> _Required action_:
What you return must be the exact lines of the material below, from the first through the one that has "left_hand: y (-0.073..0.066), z", with no pictures and, please, nothing else.

> _Source data_:
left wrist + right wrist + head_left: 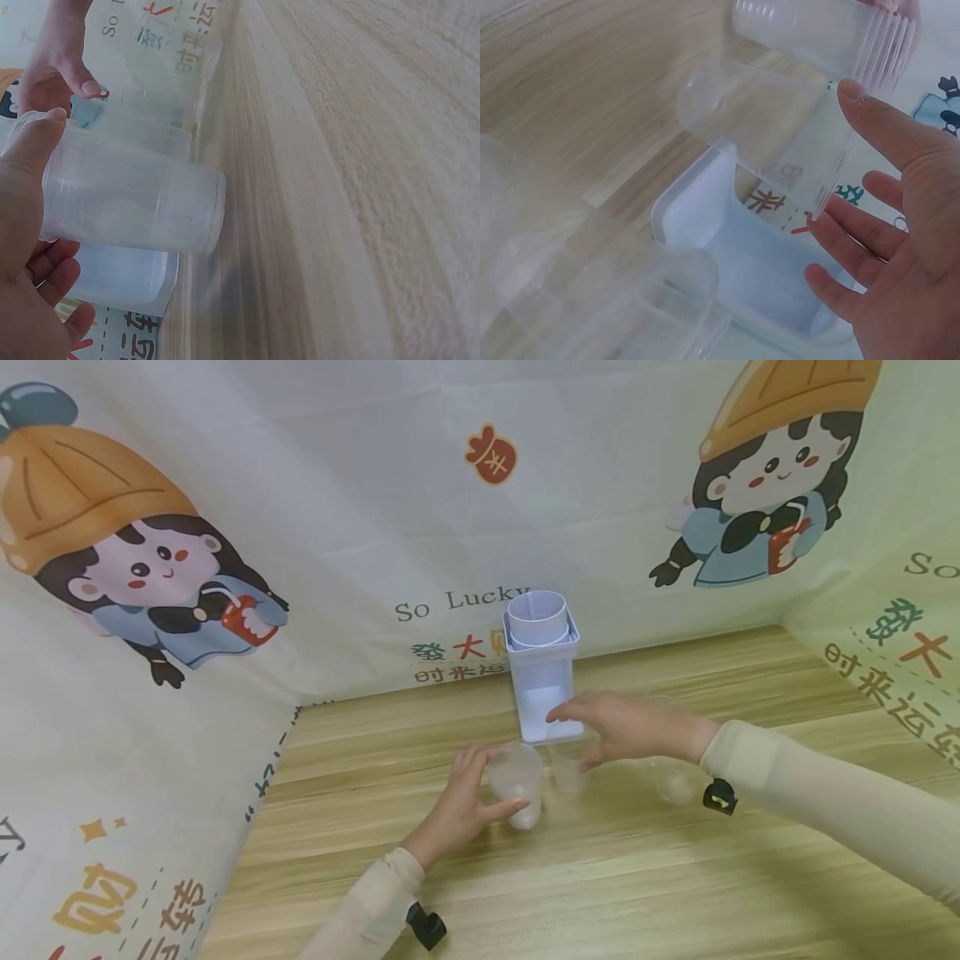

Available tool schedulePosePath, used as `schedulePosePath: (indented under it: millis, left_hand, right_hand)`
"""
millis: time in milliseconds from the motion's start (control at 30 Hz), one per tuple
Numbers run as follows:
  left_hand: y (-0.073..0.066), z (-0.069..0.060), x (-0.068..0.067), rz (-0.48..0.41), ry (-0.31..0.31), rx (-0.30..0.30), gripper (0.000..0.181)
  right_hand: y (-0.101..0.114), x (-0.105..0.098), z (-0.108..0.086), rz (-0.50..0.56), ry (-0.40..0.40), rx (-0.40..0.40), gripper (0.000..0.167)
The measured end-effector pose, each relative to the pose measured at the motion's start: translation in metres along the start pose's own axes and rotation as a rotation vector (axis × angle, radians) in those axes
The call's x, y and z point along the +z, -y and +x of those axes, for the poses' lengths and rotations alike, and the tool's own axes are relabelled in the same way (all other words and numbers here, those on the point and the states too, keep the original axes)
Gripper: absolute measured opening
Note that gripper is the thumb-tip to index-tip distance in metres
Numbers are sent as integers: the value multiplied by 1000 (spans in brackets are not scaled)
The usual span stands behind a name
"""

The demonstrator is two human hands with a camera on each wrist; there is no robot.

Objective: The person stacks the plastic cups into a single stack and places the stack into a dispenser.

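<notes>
Desk [465, 893]: 1, wood-grain. White plastic stand [541, 670]: 1, far centre. Hands: 2. Right hand [622, 725] spread across rim of 1 clear plastic cup [567, 768], near stand; cannot tell whether gripping. Left hand [461, 802] grips 1 nested cup stack [517, 772], just left; cups within uncountable.

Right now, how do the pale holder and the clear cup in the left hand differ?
- Look: the pale holder is opaque; the clear cup is see-through.
- Shape: the holder is boxy with a round collar on top; the cup is round and tapers downward.
- Size: the holder is clearly taller than the cup.

Shared: both are upright.
</notes>
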State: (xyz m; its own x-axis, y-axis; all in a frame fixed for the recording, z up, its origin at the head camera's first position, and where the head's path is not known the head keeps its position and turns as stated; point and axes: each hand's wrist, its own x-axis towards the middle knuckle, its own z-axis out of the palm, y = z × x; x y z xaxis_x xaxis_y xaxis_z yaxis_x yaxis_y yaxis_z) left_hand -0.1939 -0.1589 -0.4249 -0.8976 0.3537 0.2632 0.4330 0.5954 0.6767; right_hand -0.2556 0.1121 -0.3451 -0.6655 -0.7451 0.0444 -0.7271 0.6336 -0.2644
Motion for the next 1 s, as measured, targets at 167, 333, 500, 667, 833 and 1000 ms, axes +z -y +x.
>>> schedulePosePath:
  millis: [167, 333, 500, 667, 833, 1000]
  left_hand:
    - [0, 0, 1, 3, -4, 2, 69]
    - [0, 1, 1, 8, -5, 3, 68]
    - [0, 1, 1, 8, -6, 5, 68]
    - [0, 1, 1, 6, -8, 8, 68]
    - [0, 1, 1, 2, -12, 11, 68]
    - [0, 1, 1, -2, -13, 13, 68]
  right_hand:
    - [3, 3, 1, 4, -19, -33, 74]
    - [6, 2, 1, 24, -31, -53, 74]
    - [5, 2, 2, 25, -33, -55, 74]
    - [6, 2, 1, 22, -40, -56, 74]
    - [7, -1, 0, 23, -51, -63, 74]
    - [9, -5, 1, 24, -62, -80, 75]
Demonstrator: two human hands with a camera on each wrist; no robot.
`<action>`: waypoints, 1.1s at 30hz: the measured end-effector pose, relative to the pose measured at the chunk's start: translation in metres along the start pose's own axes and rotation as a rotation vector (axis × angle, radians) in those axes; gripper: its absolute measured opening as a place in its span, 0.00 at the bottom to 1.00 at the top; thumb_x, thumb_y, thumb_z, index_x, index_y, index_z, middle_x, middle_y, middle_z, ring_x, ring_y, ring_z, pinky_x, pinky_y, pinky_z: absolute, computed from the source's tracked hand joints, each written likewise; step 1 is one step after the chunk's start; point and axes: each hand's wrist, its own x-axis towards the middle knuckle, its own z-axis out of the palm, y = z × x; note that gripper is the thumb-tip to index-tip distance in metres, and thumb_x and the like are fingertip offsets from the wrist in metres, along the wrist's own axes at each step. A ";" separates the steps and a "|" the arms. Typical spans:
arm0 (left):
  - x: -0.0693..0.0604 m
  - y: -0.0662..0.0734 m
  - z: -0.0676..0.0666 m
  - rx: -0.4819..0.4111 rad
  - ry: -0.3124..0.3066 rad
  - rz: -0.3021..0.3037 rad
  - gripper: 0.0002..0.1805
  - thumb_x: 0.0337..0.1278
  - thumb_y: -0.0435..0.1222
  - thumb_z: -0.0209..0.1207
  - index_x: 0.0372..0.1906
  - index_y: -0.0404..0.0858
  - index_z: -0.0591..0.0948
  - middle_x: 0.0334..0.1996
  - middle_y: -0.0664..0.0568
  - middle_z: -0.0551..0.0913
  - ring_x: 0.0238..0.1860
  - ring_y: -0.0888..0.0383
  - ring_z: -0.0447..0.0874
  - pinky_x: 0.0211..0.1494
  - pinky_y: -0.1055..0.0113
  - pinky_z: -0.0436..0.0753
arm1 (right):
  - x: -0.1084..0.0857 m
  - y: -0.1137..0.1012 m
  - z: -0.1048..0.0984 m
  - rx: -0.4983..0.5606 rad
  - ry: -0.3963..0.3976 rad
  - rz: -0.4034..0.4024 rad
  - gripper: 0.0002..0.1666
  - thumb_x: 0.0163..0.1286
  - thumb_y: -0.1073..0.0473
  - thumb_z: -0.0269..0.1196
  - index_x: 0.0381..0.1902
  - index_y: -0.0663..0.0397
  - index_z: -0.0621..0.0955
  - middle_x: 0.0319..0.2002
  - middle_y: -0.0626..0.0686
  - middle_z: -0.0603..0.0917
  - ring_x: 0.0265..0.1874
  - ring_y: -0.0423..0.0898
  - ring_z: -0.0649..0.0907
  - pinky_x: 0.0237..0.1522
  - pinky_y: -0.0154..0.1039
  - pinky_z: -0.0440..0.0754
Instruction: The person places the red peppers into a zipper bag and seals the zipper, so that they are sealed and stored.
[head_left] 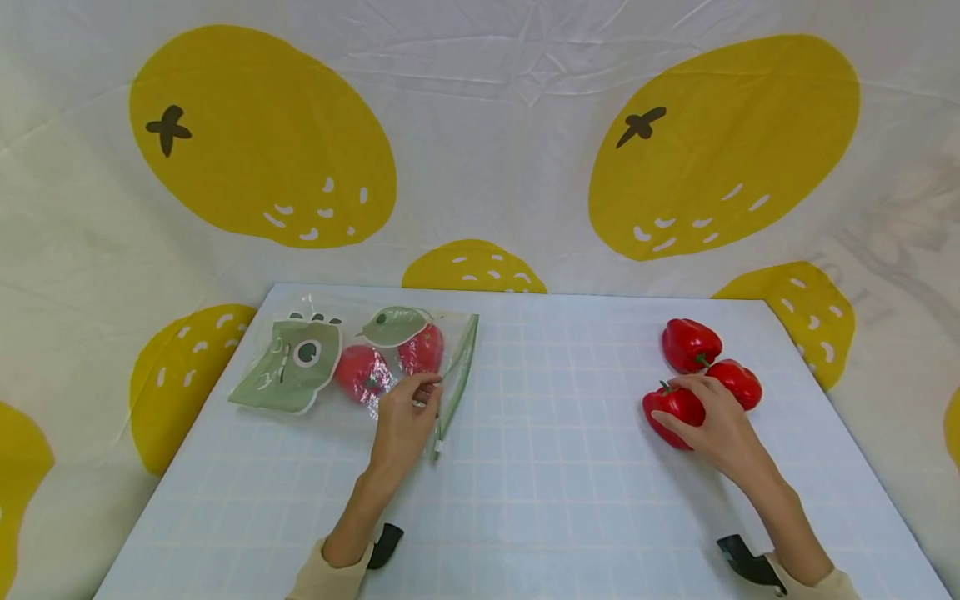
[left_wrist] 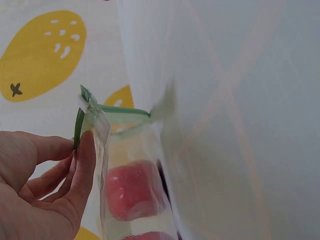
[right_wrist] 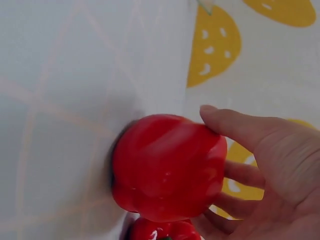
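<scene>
On the left of the table lies a clear zip bag [head_left: 285, 371] with green printed patches and a green zip edge [head_left: 467, 354]. Two red bell peppers [head_left: 362, 371] show through its plastic. My left hand [head_left: 401, 425] pinches the bag's rim by the zip between thumb and finger, and the left wrist view shows the mouth parted. On the right, my right hand [head_left: 720, 421] holds a red bell pepper [head_left: 681, 403], thumb on one side and fingers round the other; the pepper still sits at the table surface. Two more bell peppers [head_left: 688, 343] lie just behind it.
The white table [head_left: 555, 467] carries a pale grid and ends at a back edge against a hanging cloth [head_left: 480, 150] with yellow fruit prints. Black wrist mounts [head_left: 386, 546] show at both cuffs.
</scene>
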 end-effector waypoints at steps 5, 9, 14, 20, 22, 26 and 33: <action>0.000 0.000 0.000 -0.001 0.004 0.006 0.12 0.63 0.29 0.67 0.50 0.33 0.86 0.39 0.46 0.87 0.38 0.54 0.85 0.40 0.72 0.85 | 0.000 -0.003 -0.004 -0.030 -0.042 0.045 0.45 0.53 0.55 0.81 0.65 0.66 0.74 0.59 0.73 0.73 0.58 0.72 0.72 0.42 0.70 0.84; 0.000 -0.001 0.000 -0.004 0.008 0.012 0.11 0.64 0.28 0.67 0.50 0.32 0.86 0.39 0.46 0.87 0.38 0.54 0.85 0.40 0.72 0.86 | 0.000 -0.005 -0.006 -0.048 -0.050 0.063 0.46 0.53 0.54 0.81 0.64 0.68 0.74 0.58 0.74 0.74 0.57 0.72 0.72 0.43 0.70 0.84; -0.001 0.000 0.000 -0.015 0.005 0.012 0.12 0.64 0.28 0.67 0.50 0.32 0.86 0.40 0.46 0.87 0.38 0.54 0.85 0.40 0.73 0.85 | -0.001 -0.006 -0.007 -0.048 -0.039 0.076 0.46 0.52 0.54 0.82 0.64 0.68 0.74 0.58 0.74 0.75 0.57 0.71 0.73 0.44 0.70 0.83; 0.000 -0.002 0.001 -0.015 0.008 0.025 0.11 0.64 0.28 0.67 0.50 0.31 0.86 0.39 0.46 0.86 0.38 0.54 0.85 0.40 0.72 0.86 | -0.001 -0.008 -0.009 -0.009 -0.017 0.091 0.47 0.53 0.52 0.81 0.64 0.68 0.74 0.57 0.73 0.77 0.54 0.70 0.75 0.41 0.67 0.86; 0.000 -0.002 0.001 -0.011 0.008 0.024 0.11 0.64 0.28 0.67 0.50 0.32 0.86 0.39 0.46 0.86 0.38 0.54 0.85 0.40 0.73 0.86 | 0.000 -0.010 -0.009 0.007 -0.002 0.093 0.46 0.53 0.51 0.81 0.64 0.68 0.75 0.56 0.72 0.78 0.53 0.68 0.76 0.39 0.65 0.87; 0.000 -0.002 0.001 -0.010 0.010 0.030 0.11 0.64 0.28 0.67 0.49 0.31 0.86 0.38 0.46 0.86 0.37 0.54 0.85 0.39 0.72 0.86 | 0.002 -0.012 -0.009 0.037 0.032 0.083 0.44 0.55 0.50 0.81 0.64 0.66 0.76 0.54 0.70 0.80 0.50 0.66 0.78 0.36 0.61 0.88; 0.001 -0.003 0.001 -0.020 0.015 0.052 0.10 0.64 0.26 0.66 0.48 0.30 0.86 0.37 0.45 0.86 0.37 0.54 0.85 0.37 0.71 0.86 | 0.006 -0.019 -0.008 0.123 0.041 0.108 0.43 0.58 0.47 0.79 0.65 0.61 0.76 0.56 0.69 0.80 0.51 0.66 0.77 0.38 0.60 0.88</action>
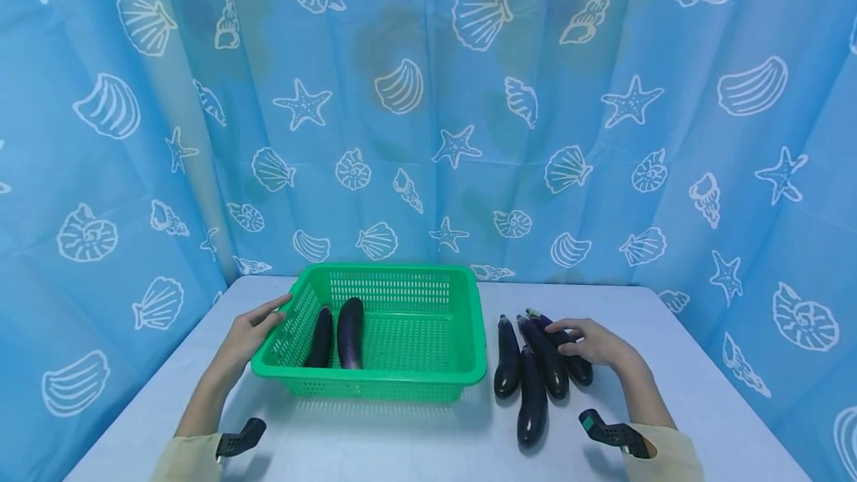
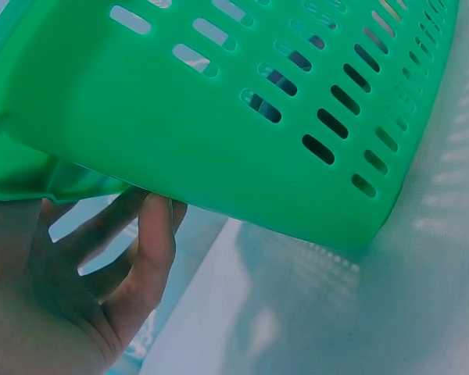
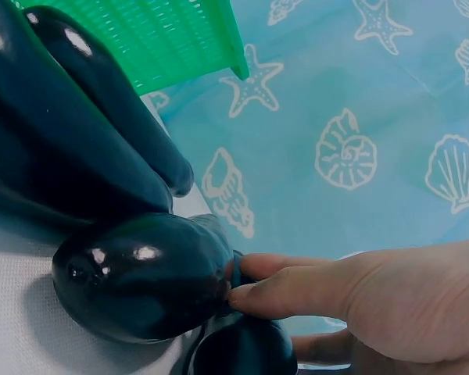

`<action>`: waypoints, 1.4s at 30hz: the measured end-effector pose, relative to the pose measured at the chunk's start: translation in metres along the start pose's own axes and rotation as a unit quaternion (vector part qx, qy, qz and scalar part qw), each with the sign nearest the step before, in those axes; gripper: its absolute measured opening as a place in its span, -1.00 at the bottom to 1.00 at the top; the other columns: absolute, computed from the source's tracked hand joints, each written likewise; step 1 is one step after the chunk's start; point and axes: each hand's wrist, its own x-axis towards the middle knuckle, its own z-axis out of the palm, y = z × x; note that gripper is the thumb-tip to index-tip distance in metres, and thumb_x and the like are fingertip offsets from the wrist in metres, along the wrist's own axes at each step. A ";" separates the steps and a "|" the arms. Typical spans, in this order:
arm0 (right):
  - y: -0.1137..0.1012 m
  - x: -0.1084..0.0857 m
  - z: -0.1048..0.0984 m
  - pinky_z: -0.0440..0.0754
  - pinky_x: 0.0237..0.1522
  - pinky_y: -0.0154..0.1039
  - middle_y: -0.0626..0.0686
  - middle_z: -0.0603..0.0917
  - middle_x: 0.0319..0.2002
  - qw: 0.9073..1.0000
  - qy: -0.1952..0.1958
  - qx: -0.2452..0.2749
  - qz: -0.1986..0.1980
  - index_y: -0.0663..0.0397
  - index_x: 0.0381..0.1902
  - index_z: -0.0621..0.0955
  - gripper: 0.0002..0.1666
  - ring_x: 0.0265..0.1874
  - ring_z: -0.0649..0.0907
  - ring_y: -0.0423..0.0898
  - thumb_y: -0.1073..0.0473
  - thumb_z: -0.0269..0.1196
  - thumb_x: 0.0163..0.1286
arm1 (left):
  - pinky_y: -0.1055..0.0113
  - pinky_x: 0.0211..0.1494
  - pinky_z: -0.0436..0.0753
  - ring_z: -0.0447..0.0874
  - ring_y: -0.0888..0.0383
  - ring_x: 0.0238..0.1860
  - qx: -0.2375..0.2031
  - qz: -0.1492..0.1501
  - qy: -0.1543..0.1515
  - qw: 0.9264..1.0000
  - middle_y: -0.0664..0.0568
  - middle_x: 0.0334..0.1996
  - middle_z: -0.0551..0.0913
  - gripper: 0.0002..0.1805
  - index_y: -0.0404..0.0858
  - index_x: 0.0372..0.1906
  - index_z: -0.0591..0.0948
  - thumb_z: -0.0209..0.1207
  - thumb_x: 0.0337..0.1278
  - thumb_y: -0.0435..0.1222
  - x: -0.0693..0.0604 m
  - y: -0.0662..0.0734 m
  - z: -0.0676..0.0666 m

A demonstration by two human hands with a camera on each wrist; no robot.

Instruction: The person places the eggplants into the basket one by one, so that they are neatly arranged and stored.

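Note:
My left hand holds the left rim of a green plastic basket. In the left wrist view, the thumb touches the basket's edge while the other fingers pass behind it. Two dark purple eggplants lie inside, one against the left wall and a thicker one beside it. Right of the basket, my right hand pinches the rightmost eggplant of a small pile near its stem end. Beside it lies another eggplant, close to the thumb tip; the grip is partly hidden.
More eggplants lie on the white table, one near the basket's right side and one farther forward. A blue curtain with white shell prints hangs behind and at both sides. Black wrist cameras stick out inward from the sleeves.

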 end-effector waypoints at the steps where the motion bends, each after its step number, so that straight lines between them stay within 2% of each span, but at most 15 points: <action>1: 0.000 0.000 0.000 0.44 0.07 0.46 0.49 0.44 0.25 1.000 0.000 -0.001 0.000 0.01 0.26 0.53 -0.51 0.21 0.43 0.48 0.23 0.21 0.38 | -0.25 0.50 0.12 -0.01 -0.25 0.55 0.000 0.001 0.000 1.000 -0.18 0.54 0.12 -0.39 -0.05 0.50 0.26 -0.06 0.46 0.05 0.000 0.000 0.000; 11: 0.001 0.001 -0.001 0.47 0.05 0.44 0.50 0.44 0.23 1.000 0.002 -0.004 0.001 0.02 0.26 0.53 -0.48 0.18 0.46 0.49 0.22 0.24 0.34 | -0.22 0.51 0.13 0.00 -0.24 0.55 -0.009 0.005 -0.001 1.000 -0.18 0.54 0.13 -0.39 -0.06 0.49 0.27 -0.05 0.46 0.04 0.001 -0.001 0.000; 21: 0.003 -0.001 -0.003 0.64 -0.09 0.25 0.53 0.45 0.20 1.000 0.018 0.011 0.010 0.07 0.25 0.53 -0.47 0.07 0.55 0.44 0.21 0.25 0.31 | -0.26 0.50 0.13 0.01 -0.25 0.54 -0.002 0.002 0.000 1.000 -0.19 0.54 0.13 -0.38 -0.05 0.50 0.27 -0.05 0.45 0.06 0.001 -0.002 0.000; 28: 0.001 -0.001 -0.005 0.67 -0.12 0.18 0.53 0.46 0.20 0.999 0.015 0.014 0.025 0.05 0.25 0.54 -0.48 0.06 0.57 0.41 0.20 0.26 0.31 | -0.26 0.49 0.15 0.03 -0.27 0.53 0.009 0.008 -0.001 1.000 -0.22 0.53 0.13 -0.39 -0.06 0.50 0.26 -0.07 0.47 0.05 0.003 -0.001 0.000; 33: 0.002 -0.001 -0.005 0.68 -0.14 0.17 0.53 0.46 0.19 0.999 0.022 0.016 0.021 0.06 0.24 0.54 -0.48 0.05 0.57 0.41 0.21 0.26 0.31 | -0.25 0.49 0.17 0.05 -0.27 0.53 0.011 0.008 0.001 1.000 -0.23 0.53 0.13 -0.39 -0.06 0.50 0.26 -0.08 0.47 0.05 0.005 0.001 0.001; 42: 0.001 0.004 -0.001 0.70 -0.22 0.10 0.51 0.50 0.16 0.999 0.030 0.019 0.041 0.08 0.21 0.57 -0.47 -0.03 0.65 0.34 0.24 0.27 0.25 | -0.26 0.48 0.17 0.07 -0.29 0.51 0.009 0.011 0.004 1.000 -0.24 0.53 0.13 -0.40 -0.06 0.50 0.26 -0.08 0.48 0.04 0.002 -0.001 0.000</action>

> _Task output_:
left wrist + right wrist + head_left: 

Available tool schedulePosePath, used as `schedulePosePath: (indented under it: millis, left_hand, right_hand)`
"""
millis: time in milliseconds from the motion's start (control at 30 Hz), one per tuple
Numbers run as follows:
  left_hand: y (-0.073..0.066), z (-0.069..0.060), x (-0.068..0.067), rz (-0.48..0.41), ry (-0.31..0.31), rx (-0.30..0.30), gripper (0.000..0.181)

No additional answer is needed here.